**WHAT YOU SHOULD DO:** Would you copy the listing below exactly, keeping the pictures out?

== DATA SHOWN

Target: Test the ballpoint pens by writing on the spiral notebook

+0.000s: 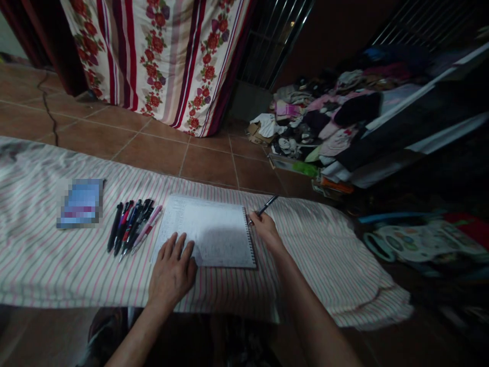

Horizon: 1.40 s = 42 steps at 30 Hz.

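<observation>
A spiral notebook (217, 229) lies open on the striped cloth, its wire binding along the right side. Faint writing covers part of the page, mostly toward the left. My left hand (171, 267) rests flat on the notebook's lower left, fingers spread. Just past the spiral edge, my right hand (265, 229) grips a dark pen (268, 204), which slants up to the right with its tip near the binding. To the left of the notebook several pens (132, 227) lie side by side, dark ones mostly, with a pink and white one at the right.
A striped cloth (321, 260) covers the long, low surface. Blurred out at left is a bluish flat object (81, 204). Beyond are floor tiles (160, 148), a floral curtain (153, 61) and a heap of clothes (321, 112). A pale patterned plastic item (424, 242) stands at right.
</observation>
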Each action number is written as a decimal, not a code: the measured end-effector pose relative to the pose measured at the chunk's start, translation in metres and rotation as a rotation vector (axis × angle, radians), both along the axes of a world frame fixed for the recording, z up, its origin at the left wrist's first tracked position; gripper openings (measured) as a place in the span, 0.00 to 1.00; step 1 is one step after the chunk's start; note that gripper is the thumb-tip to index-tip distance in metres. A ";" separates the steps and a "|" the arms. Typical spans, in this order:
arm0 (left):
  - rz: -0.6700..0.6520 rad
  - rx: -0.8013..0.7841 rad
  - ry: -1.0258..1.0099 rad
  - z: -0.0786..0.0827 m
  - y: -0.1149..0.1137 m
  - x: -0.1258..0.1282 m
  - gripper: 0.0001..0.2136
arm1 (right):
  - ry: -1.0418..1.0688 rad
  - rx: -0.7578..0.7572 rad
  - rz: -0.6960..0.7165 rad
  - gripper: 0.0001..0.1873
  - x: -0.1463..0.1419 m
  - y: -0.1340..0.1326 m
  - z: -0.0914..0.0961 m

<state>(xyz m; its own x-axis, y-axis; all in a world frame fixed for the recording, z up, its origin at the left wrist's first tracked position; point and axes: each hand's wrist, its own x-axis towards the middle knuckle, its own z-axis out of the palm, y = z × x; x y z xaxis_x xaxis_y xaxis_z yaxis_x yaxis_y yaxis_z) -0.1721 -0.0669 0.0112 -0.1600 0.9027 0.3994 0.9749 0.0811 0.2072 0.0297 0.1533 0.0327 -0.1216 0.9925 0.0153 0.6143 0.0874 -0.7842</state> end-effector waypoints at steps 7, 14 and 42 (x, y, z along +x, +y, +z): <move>-0.007 0.020 0.015 0.002 -0.003 0.000 0.17 | -0.521 0.027 0.081 0.14 0.061 -0.020 0.019; -0.008 0.037 0.027 0.000 -0.003 0.000 0.17 | -0.629 0.026 0.200 0.12 0.053 -0.033 0.018; -0.002 0.038 0.030 0.001 -0.002 0.000 0.16 | -0.712 0.033 0.123 0.17 0.059 -0.030 0.007</move>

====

**ANSWER TO THIS TASK:**
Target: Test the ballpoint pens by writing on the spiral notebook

+0.000s: 

Horizon: 1.40 s = 42 steps at 30 Hz.

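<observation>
A spiral notebook (217, 229) lies open on the striped cloth, its wire binding along the right side. Faint writing covers part of the page, mostly toward the left. My left hand (171, 267) rests flat on the notebook's lower left, fingers spread. Just past the spiral edge, my right hand (265, 229) grips a dark pen (268, 204), which slants up to the right with its tip near the binding. To the left of the notebook several pens (132, 227) lie side by side, dark ones mostly, with a pink and white one at the right.
A striped cloth (321, 260) covers the long, low surface. Blurred out at left is a bluish flat object (81, 204). Beyond are floor tiles (160, 148), a floral curtain (153, 61) and a heap of clothes (321, 112). A pale patterned plastic item (424, 242) stands at right.
</observation>
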Each action number is written as a decimal, not a code: the measured end-effector pose relative to the pose measured at the chunk's start, translation in metres and rotation as a rotation vector (axis × angle, radians), both along the axes of a world frame fixed for the recording, z up, its origin at the left wrist's first tracked position; gripper openings (measured) as a place in the span, 0.00 to 1.00; step 1 is one step after the chunk's start; note that gripper is the thumb-tip to index-tip distance in metres. A ";" separates the steps and a "|" the arms. Typical spans, in this order:
arm0 (left):
  - rz: -0.6700..0.6520 rad
  - rx: -0.8013..0.7841 rad
  - ry: -1.0258..1.0099 rad
  - z: -0.0786..0.0827 m
  - y: -0.1149..0.1137 m
  - x: -0.1258..0.1282 m
  - gripper: 0.0001..0.2136
arm1 (right):
  - ry: -1.0418..1.0688 rad
  - rx: -0.7578..0.7572 rad
  - rz: -0.6960..0.7165 rad
  - gripper: 0.0001..0.1873
  - x: -0.1463..0.1419 m
  - y: -0.1340..0.1326 m
  - z: -0.0914..0.0961 m

<state>(xyz m; its own x-axis, y-axis; all in a world frame fixed for the recording, z up, its origin at the left wrist's first tracked position; point and axes: each hand's wrist, its own x-axis towards the middle knuckle, its own z-axis out of the palm, y = z × x; x y z xaxis_x xaxis_y xaxis_z yaxis_x yaxis_y yaxis_z) -0.1721 -0.0669 0.0112 -0.1600 0.9027 0.3994 0.9749 0.0811 0.2072 0.0297 0.1533 0.0327 -0.1216 0.9925 0.0153 0.6143 0.0874 -0.7842</state> end-effector waypoints at steps 7, 14 and 42 (x, y, z along +x, +y, +z): <move>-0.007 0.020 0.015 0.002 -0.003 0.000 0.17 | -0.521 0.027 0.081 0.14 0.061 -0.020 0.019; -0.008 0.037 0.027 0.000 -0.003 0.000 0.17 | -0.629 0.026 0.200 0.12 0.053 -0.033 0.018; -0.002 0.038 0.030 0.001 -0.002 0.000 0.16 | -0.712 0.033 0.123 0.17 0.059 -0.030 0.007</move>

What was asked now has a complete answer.